_What is expected_
Show all lines of the listing that contain the word "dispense".

_Given data_
-- Opening Marker --

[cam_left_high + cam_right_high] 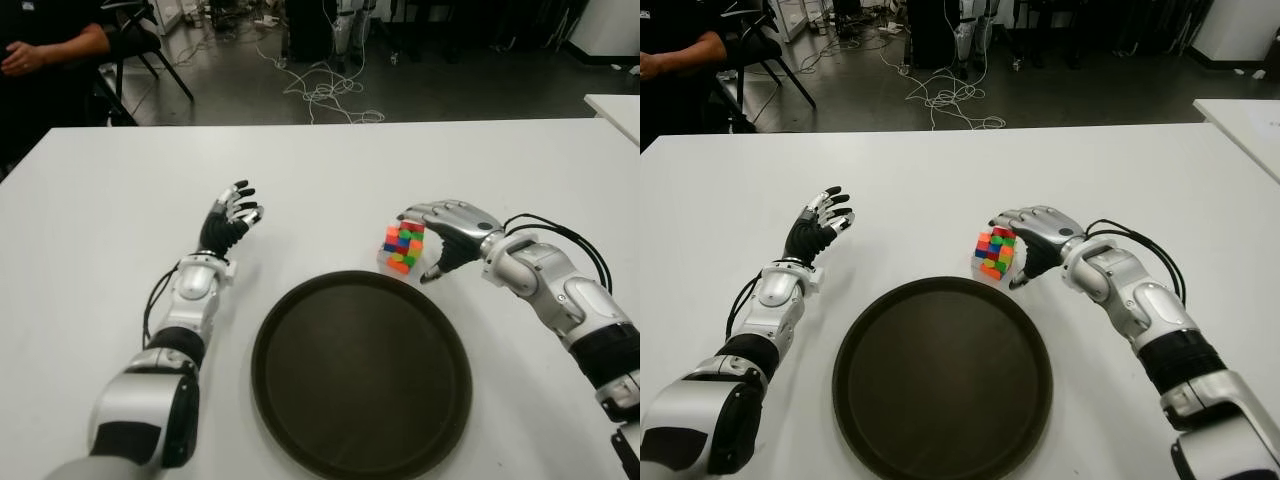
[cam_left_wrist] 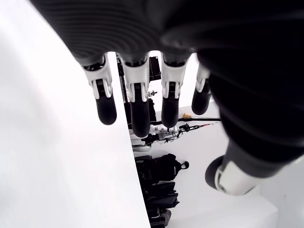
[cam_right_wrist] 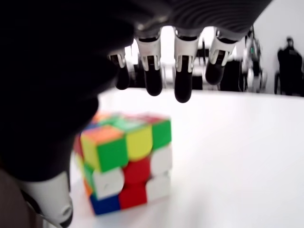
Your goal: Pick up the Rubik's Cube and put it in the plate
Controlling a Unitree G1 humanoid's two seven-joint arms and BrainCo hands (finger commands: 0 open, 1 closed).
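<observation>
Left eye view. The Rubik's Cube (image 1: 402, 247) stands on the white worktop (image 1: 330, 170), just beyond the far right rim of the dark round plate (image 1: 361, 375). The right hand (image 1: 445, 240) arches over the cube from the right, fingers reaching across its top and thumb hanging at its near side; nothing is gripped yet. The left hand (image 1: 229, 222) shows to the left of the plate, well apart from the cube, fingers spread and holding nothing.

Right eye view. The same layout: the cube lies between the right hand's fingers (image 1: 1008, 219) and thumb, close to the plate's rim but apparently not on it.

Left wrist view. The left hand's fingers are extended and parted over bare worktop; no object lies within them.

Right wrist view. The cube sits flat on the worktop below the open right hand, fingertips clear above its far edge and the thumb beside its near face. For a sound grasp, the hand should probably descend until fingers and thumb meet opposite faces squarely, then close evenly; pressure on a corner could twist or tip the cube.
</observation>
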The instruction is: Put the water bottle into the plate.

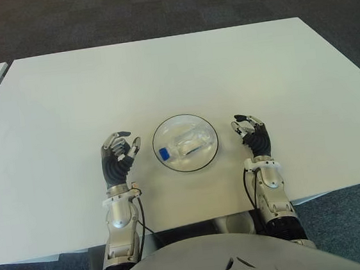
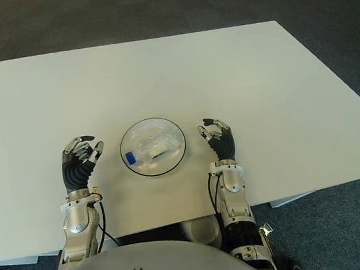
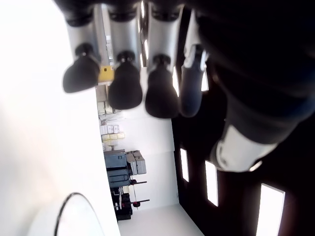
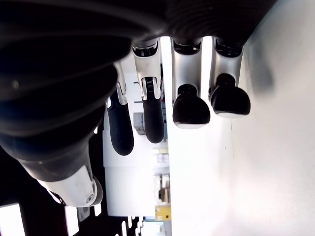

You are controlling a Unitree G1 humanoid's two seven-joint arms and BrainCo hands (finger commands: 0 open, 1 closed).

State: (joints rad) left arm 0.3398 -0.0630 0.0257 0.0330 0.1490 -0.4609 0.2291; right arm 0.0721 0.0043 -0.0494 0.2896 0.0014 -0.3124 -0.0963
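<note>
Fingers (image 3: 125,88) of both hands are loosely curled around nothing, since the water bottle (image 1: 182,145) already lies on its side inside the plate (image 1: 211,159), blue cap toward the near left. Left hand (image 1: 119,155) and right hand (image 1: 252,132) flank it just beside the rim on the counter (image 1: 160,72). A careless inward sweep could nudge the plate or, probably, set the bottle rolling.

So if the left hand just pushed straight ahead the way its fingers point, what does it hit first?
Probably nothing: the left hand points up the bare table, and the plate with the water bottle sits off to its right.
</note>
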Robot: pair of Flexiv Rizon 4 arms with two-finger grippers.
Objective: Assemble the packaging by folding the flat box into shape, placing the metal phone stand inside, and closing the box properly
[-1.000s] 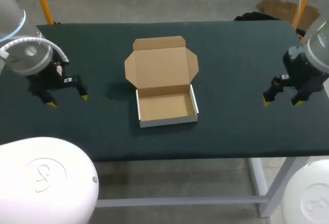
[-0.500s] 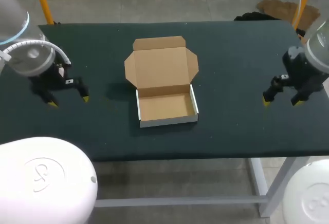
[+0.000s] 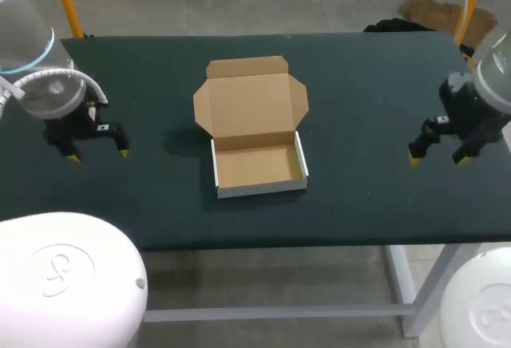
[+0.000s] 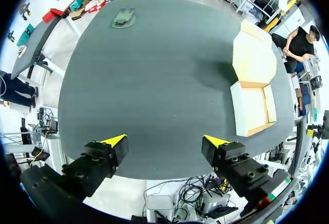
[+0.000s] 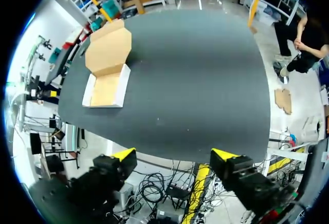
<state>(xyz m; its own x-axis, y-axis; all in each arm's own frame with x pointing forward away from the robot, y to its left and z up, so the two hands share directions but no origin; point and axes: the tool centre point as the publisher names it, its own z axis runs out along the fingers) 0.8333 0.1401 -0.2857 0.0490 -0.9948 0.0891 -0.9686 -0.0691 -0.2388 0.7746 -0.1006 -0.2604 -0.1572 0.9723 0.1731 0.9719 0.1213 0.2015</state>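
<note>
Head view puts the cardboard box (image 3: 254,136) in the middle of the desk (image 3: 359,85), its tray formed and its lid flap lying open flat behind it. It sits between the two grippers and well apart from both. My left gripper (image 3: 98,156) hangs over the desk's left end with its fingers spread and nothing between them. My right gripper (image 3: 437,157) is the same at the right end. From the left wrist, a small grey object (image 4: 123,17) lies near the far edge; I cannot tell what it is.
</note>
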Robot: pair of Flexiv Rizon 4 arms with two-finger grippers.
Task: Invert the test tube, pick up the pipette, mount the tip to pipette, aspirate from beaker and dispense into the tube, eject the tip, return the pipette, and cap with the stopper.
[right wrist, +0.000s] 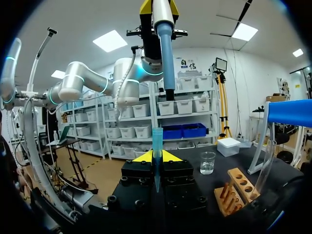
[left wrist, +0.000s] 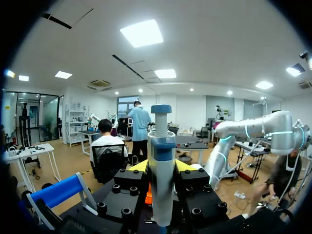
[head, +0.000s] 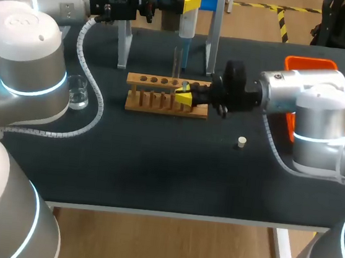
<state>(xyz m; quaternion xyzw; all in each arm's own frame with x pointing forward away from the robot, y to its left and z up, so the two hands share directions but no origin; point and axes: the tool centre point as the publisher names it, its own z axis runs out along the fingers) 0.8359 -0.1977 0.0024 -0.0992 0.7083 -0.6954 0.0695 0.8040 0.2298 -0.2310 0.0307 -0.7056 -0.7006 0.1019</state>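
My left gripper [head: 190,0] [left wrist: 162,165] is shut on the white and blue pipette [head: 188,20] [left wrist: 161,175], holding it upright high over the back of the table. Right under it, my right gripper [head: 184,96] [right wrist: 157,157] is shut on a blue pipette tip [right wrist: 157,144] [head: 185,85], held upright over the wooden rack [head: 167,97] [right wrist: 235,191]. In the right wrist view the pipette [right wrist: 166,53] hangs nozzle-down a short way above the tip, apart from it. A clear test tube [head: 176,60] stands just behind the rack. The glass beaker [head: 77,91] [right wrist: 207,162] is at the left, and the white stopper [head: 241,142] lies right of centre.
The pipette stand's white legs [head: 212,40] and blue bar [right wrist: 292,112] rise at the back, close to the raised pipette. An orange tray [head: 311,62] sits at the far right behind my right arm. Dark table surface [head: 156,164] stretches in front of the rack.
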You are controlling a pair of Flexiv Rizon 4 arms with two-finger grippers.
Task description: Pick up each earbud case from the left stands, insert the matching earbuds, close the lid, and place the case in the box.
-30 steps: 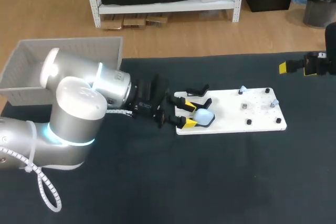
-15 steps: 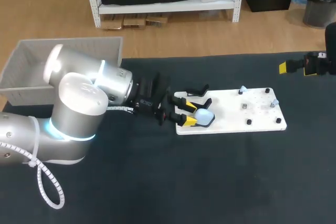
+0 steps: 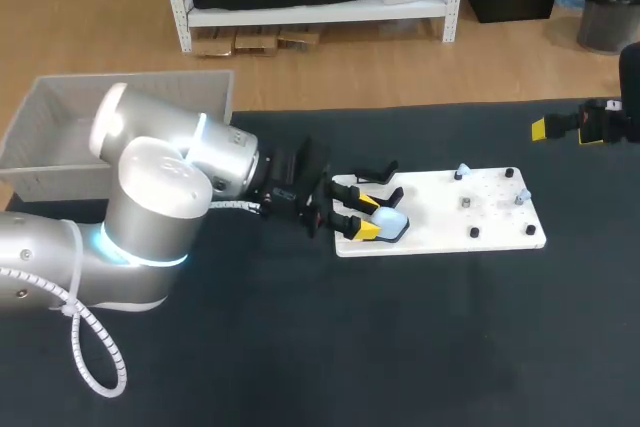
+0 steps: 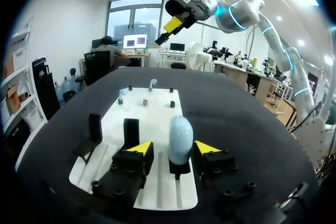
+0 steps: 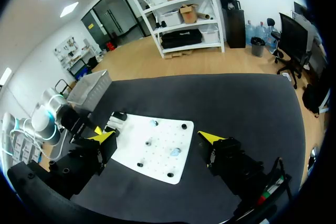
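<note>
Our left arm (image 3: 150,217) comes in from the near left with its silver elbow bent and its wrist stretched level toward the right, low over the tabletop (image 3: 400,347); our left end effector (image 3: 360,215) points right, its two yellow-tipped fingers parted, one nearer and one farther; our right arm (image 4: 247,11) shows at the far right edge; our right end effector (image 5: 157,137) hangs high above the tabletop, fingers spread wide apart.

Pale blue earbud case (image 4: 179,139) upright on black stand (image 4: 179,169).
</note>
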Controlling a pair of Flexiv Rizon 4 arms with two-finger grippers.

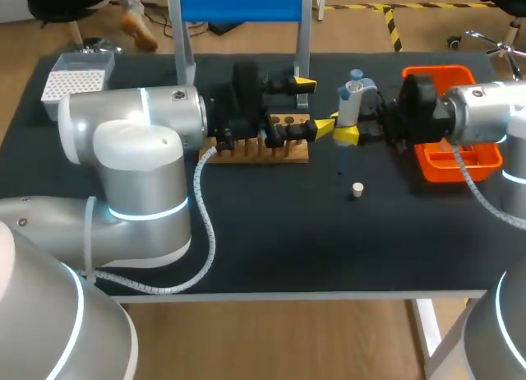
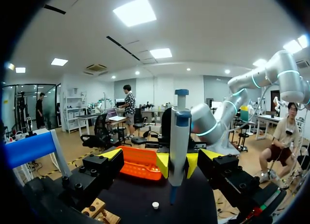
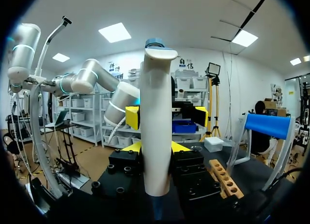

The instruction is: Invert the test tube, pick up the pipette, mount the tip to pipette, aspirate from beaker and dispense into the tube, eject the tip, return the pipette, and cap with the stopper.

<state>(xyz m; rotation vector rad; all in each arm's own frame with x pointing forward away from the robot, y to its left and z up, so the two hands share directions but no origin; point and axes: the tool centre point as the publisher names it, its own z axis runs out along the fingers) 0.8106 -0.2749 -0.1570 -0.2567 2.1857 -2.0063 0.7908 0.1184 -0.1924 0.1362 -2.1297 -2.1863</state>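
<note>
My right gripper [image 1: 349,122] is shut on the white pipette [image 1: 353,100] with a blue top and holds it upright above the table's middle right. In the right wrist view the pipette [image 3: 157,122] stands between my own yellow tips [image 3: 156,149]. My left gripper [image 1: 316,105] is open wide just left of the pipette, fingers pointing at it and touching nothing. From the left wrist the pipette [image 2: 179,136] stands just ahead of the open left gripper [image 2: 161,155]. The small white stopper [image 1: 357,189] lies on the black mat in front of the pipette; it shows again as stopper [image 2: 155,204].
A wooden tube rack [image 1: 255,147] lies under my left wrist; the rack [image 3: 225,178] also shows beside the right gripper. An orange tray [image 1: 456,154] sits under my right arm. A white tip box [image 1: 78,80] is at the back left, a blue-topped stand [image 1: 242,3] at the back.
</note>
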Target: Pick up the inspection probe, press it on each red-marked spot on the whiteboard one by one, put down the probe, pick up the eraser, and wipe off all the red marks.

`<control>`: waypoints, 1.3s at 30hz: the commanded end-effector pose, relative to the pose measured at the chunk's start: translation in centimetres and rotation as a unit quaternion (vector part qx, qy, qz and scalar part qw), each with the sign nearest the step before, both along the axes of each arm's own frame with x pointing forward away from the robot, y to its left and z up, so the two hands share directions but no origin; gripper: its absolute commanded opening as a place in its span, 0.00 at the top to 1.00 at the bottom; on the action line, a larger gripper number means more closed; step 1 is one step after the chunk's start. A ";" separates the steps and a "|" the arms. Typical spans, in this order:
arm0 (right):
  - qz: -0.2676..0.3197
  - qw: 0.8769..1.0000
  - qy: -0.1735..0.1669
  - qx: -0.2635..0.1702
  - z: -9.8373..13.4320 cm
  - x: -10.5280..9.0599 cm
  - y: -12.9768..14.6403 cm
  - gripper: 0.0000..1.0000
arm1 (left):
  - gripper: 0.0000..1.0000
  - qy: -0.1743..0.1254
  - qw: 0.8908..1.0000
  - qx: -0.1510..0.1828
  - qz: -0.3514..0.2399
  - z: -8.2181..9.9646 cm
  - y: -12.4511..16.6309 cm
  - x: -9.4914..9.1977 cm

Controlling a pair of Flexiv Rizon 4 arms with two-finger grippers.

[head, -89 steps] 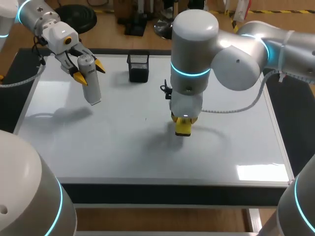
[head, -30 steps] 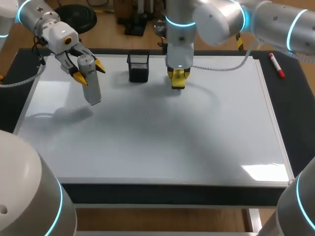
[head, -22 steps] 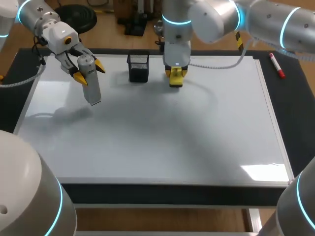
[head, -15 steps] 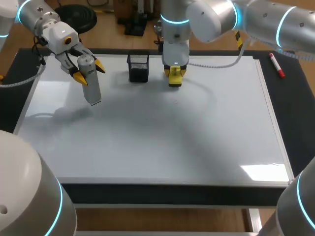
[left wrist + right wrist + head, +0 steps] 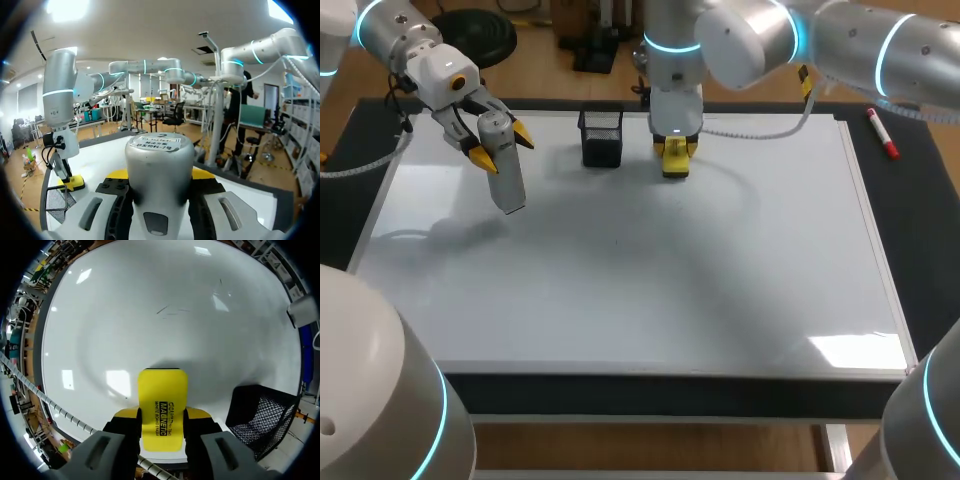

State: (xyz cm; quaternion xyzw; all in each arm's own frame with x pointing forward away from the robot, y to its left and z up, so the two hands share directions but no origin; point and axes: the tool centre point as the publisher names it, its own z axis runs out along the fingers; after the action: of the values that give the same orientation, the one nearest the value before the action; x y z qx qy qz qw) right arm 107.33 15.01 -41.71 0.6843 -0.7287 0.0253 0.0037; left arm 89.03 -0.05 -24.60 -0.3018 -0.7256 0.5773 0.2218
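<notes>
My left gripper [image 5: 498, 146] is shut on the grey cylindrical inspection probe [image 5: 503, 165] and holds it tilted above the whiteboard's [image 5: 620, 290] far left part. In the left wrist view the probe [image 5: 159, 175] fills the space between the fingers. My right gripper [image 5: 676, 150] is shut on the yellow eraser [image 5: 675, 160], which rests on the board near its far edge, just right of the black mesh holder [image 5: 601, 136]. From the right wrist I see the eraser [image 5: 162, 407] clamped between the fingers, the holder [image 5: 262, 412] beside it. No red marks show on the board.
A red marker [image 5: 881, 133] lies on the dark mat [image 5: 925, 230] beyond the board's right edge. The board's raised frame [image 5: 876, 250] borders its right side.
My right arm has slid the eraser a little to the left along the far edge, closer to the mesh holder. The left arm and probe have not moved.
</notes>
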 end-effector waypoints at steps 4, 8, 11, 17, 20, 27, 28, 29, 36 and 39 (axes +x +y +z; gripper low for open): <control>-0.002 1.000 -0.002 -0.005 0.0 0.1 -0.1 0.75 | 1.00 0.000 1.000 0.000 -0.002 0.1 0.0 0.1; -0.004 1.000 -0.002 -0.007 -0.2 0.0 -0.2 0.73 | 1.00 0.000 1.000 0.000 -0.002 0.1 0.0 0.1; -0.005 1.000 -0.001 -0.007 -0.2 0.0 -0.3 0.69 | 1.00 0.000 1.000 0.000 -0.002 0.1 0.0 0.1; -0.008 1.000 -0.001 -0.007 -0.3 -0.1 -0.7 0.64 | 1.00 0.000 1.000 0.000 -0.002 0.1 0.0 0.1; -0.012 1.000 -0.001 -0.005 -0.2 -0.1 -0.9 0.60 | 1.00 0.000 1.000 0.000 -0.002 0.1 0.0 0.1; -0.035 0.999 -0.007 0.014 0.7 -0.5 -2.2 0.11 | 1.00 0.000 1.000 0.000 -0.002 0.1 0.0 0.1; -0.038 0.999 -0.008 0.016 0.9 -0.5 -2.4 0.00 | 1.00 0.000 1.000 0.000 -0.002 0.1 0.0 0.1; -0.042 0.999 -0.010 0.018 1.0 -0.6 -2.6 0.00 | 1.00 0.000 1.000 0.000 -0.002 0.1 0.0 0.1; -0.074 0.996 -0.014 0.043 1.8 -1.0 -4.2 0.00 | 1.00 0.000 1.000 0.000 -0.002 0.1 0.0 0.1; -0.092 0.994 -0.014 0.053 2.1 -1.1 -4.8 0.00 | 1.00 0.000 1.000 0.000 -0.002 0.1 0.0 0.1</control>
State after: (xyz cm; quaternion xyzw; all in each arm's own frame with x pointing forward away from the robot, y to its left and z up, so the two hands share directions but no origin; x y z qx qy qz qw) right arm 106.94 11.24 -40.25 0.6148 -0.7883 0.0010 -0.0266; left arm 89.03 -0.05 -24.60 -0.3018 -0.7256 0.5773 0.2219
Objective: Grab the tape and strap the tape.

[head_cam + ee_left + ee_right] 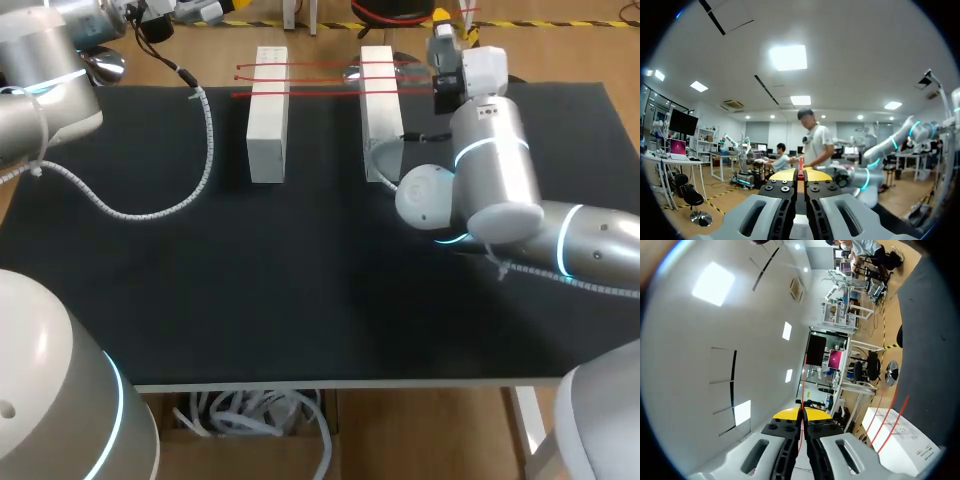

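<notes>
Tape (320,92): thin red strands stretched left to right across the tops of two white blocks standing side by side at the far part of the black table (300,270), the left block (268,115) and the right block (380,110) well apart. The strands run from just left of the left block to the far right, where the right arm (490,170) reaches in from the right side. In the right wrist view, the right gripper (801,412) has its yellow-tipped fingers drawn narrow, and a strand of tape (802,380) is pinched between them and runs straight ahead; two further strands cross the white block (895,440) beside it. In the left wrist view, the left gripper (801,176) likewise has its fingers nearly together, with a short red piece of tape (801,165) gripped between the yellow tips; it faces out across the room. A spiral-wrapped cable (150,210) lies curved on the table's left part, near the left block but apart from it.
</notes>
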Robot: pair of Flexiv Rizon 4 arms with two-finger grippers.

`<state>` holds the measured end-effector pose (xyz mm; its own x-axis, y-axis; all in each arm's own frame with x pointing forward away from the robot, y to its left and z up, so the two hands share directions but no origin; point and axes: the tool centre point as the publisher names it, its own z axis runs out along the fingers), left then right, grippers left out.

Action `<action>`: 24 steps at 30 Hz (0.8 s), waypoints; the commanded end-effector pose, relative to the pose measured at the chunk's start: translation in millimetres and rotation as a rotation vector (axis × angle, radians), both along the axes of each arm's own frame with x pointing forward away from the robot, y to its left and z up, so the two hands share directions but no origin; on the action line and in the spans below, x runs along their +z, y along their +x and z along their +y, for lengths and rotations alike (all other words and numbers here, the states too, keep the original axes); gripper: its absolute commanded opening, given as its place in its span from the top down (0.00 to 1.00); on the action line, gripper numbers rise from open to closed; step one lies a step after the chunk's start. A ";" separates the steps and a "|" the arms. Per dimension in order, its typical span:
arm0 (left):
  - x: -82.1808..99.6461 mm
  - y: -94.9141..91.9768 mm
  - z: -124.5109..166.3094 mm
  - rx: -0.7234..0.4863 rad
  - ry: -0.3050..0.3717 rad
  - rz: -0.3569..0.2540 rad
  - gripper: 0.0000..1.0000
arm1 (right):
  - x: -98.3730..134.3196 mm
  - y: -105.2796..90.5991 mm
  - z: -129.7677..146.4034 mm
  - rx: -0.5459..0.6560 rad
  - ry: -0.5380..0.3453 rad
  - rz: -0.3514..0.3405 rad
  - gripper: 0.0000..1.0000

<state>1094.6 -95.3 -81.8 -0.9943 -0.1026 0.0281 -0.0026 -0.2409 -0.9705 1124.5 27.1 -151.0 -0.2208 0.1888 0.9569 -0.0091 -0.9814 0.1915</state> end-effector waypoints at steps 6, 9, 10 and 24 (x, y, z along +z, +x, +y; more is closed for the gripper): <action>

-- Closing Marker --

_Result below_
Task: Invert the test tube, pick up the pipette, mount the tip to pipette, aspirate from beaker and dispense into the tube, eject the tip, return the pipette, and cap with the stopper.
The instruction is: Invert the test tube, pick up the pipette, mount the tip to pipette, aspirate from beaker and dispense into the tube, eject the tip, return the pipette, and cap with the stopper.

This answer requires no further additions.